Robinson, 36, from Luton in Bedfordshire, had denied breaching a reporting ban by livestreaming footage of defendants arriving at court. He insisted he had only referred to information already in the public domain.

After deduction for time served, the sentence will amount to 19 weeks, of which he will serve half before being released.

The former leader of the far-right English Defence League flashed a V for victory sign to the public gallery upon hearing the sentence, and later winked as he slung a bag over his shoulder and was led away by prison officers.

He arrived outside the Old Bailey dressed in blue jeans and a black T-shirt bearing the words “convicted of journalism”, but was wearing a plain black one inside, where his barrister apologised for the defendant’s late arrival. Sharp, the lead judge, said: “Well, it’s not a very good start, is it?”
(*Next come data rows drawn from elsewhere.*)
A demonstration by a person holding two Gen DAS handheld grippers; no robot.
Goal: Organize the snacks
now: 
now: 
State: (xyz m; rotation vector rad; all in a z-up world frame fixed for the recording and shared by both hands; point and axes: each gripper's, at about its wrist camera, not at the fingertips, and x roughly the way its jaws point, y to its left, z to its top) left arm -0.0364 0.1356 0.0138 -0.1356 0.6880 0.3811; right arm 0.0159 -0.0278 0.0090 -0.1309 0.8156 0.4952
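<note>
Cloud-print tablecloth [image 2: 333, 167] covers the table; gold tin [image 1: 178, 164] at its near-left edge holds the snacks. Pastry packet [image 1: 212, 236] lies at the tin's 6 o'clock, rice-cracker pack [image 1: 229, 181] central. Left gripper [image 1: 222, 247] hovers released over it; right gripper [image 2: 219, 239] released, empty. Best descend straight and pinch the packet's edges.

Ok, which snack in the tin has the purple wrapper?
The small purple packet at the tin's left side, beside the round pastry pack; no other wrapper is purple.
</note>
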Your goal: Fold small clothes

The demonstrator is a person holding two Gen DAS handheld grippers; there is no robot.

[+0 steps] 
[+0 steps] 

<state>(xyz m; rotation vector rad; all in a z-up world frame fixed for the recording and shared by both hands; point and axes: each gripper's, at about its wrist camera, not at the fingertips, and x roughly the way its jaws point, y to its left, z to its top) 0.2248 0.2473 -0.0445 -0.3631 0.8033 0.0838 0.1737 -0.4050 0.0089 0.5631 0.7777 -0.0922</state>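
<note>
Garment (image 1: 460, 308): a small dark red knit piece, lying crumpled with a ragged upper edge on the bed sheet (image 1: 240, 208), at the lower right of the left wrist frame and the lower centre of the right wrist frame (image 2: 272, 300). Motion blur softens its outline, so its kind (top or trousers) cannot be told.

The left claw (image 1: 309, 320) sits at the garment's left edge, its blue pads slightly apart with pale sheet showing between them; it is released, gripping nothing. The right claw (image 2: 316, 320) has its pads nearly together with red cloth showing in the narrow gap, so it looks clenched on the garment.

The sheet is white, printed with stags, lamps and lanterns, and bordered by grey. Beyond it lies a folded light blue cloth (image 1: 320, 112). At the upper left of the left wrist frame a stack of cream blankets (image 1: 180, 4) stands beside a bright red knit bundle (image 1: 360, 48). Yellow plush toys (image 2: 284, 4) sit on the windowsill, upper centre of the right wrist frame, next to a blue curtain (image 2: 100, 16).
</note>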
Police officers put on riot helmets and drew batons as bottles and cans were thrown when a crowd of Robinson supporters outside the court erupted with anger after the news from inside filtered through.

At least three people were arrested, City of London police said. The crowd later made its way to the Carriage Gates of the Houses of Parliament, blocking roads as they went.

Blocking the roads outside parliament they waved signs bearing slogans including “Tommy Robinson: political prisoner”, chanted support for the far-right activist and other slogans in favour of Brexit, as well as calling MPs “traitors”.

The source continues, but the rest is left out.